Itinerary and to-do lists

Closing in on three weeks before departure… in three months, when you start hearing rumours of my disillusionment, send me an email and remind me of the anticipation and excitement I’m feeling right now.

I’ve always liked having a concrete flight itinerary to hold in my hands: dates, times, and airports that can fuel the travelbug fantasies. Here’s what will get me stalkers to Ghana:

Date Departure airport Departure time Arrival airport Arrival time
June 7th, 2008 Columbus, GA 06:15 Atlanta 06:48
June 7th, 2008 Atlanta 08:40 Philadelphia 11:01
June 9th, 2008 Newark 20:40 Amsterdam 10:15
June 10th, 2008 Amsterdam 13:40 Accra 18:15

Yes, if you’ve done the math, it would be quicker/cheaper for me to just drive directly to Atlanta on the 7th. I didn’t make the reservations. Hurray for traveling on the US-GOV’s dime?!

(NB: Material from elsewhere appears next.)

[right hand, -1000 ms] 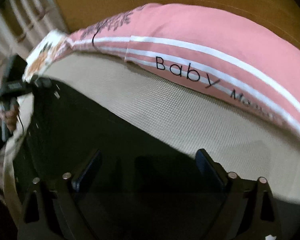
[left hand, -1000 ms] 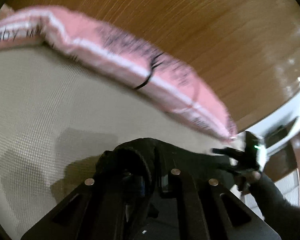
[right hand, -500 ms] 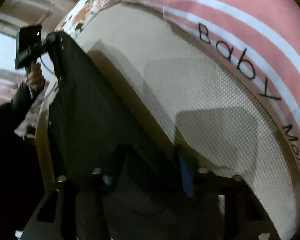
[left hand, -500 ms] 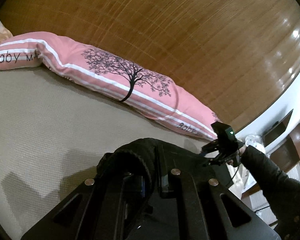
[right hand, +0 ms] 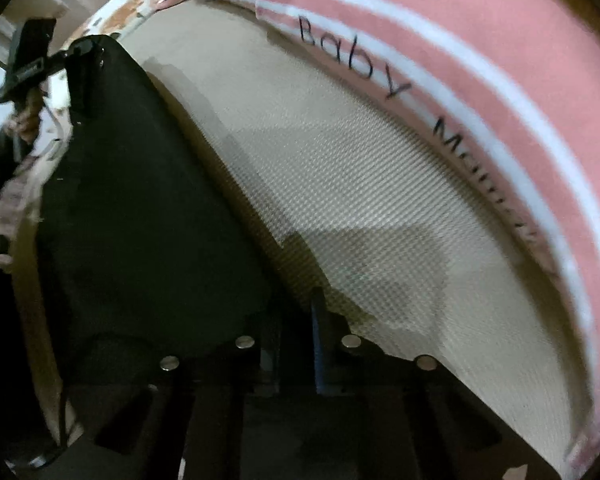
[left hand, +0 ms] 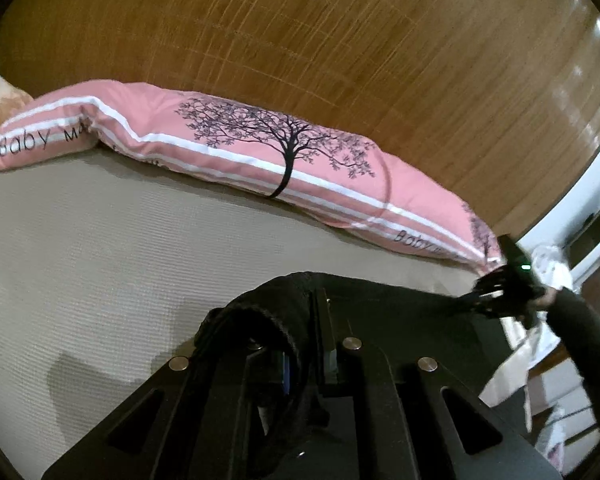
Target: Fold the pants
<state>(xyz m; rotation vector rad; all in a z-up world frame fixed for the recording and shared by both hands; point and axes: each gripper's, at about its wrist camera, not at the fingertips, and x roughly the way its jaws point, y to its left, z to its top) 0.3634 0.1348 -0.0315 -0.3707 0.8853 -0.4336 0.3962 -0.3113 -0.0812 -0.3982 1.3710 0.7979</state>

Things to do before I leave:

  • Hit up my doctor for 3 months’-worth of prescriptions & a current Yellow Card.
  • Burn through (maybe just burn) a pile of half-finished sewing projects.
  • Switch banks and decide what method will draw the most interest on my tiny stack of cash.
  • Do the whole legal-matters thing, give my parents Power of Attorney, etc.
  • Convince Auburn University I really don’t owe them money.
  • Look into property insurance for computer & camera.
  • Register to vote absentee this November
  • Pack.

Promises to fulfill before I leave:

  • (Finally) visit a few specific people.
  • Camping trip in Callaway with my mom & mutual friend.
  • Teach a (different) friend to knit and cook Thai food.

Strange lists, maybe, and thankfully they don’t consist of much at all. If I missed anything, I’m sure someone will let me know.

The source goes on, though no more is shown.